What the task asks :: I would like you to return all of the records exactly as they stand.

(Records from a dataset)
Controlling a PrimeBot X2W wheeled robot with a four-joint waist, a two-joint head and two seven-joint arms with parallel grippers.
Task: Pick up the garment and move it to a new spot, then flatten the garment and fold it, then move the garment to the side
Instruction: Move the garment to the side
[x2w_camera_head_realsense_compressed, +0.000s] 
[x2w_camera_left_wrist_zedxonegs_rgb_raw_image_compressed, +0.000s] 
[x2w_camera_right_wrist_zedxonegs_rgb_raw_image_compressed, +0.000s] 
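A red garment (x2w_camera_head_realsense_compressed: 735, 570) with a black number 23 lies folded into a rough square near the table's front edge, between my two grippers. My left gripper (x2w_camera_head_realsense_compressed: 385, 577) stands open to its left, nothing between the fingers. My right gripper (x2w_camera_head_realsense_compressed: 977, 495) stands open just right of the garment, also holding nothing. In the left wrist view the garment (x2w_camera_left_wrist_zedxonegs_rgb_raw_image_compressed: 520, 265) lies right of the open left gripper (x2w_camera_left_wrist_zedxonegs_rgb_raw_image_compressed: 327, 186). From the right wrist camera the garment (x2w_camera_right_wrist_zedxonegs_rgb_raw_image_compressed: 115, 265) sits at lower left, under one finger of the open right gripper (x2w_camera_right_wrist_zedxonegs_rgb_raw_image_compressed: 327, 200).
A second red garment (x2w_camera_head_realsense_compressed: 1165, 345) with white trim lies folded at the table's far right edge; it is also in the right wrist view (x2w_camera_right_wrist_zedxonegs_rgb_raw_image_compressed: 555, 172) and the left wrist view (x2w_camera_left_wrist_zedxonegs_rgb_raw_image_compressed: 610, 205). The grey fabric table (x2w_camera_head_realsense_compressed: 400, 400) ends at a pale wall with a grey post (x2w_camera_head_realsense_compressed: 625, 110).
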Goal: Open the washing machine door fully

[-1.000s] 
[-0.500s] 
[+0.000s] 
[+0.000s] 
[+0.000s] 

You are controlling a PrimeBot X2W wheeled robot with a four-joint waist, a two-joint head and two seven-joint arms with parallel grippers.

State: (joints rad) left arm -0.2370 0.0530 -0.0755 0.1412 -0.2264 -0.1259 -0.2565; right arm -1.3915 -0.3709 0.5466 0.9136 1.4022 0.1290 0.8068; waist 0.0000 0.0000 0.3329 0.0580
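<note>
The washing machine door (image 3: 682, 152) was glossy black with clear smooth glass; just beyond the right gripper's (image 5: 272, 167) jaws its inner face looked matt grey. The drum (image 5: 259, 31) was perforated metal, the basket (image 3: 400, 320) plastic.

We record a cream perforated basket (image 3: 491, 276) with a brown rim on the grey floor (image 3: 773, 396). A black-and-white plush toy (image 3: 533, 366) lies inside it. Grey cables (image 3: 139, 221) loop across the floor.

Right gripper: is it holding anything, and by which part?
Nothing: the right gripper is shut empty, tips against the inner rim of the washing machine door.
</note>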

Solution ::
Controlling a PrimeBot X2W wheeled robot with a four-joint waist, a two-joint head and two seven-joint arms with parallel grippers.
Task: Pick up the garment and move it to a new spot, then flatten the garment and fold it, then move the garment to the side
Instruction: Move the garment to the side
[x2w_camera_head_realsense_compressed, +0.000s] 
[x2w_camera_left_wrist_zedxonegs_rgb_raw_image_compressed, +0.000s] 
[x2w_camera_right_wrist_zedxonegs_rgb_raw_image_compressed, +0.000s] 
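A red garment (x2w_camera_head_realsense_compressed: 735, 570) with a black number 23 lies folded into a rough square near the table's front edge, between my two grippers. My left gripper (x2w_camera_head_realsense_compressed: 385, 577) stands open to its left, nothing between the fingers. My right gripper (x2w_camera_head_realsense_compressed: 977, 495) stands open just right of the garment, also holding nothing. In the left wrist view the garment (x2w_camera_left_wrist_zedxonegs_rgb_raw_image_compressed: 520, 265) lies right of the open left gripper (x2w_camera_left_wrist_zedxonegs_rgb_raw_image_compressed: 327, 186). From the right wrist camera the garment (x2w_camera_right_wrist_zedxonegs_rgb_raw_image_compressed: 115, 265) sits at lower left, under one finger of the open right gripper (x2w_camera_right_wrist_zedxonegs_rgb_raw_image_compressed: 327, 200).
A second red garment (x2w_camera_head_realsense_compressed: 1165, 345) with white trim lies folded at the table's far right edge; it is also in the right wrist view (x2w_camera_right_wrist_zedxonegs_rgb_raw_image_compressed: 555, 172) and the left wrist view (x2w_camera_left_wrist_zedxonegs_rgb_raw_image_compressed: 610, 205). The grey fabric table (x2w_camera_head_realsense_compressed: 400, 400) ends at a pale wall with a grey post (x2w_camera_head_realsense_compressed: 625, 110).
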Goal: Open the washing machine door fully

[-1.000s] 
[-0.500s] 
[+0.000s] 
[+0.000s] 
[+0.000s] 

You are controlling a PrimeBot X2W wheeled robot with a four-joint waist, a two-joint head and two seven-joint arms with parallel grippers.

State: (joints rad) left arm -0.2370 0.0530 -0.0755 0.1412 -0.2264 -0.1259 -0.2565; right arm -1.3915 -0.3709 0.5466 0.9136 1.4022 0.1290 0.8068; waist 0.0000 0.0000 0.3329 0.0580
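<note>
The washing machine door (image 3: 682, 152) was glossy black with clear smooth glass; just beyond the right gripper's (image 5: 272, 167) jaws its inner face looked matt grey. The drum (image 5: 259, 31) was perforated metal, the basket (image 3: 400, 320) plastic.

We record a cream perforated basket (image 3: 491, 276) with a brown rim on the grey floor (image 3: 773, 396). A black-and-white plush toy (image 3: 533, 366) lies inside it. Grey cables (image 3: 139, 221) loop across the floor.

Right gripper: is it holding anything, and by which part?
Nothing: the right gripper is shut empty, tips against the inner rim of the washing machine door.
</note>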

The full output has been given.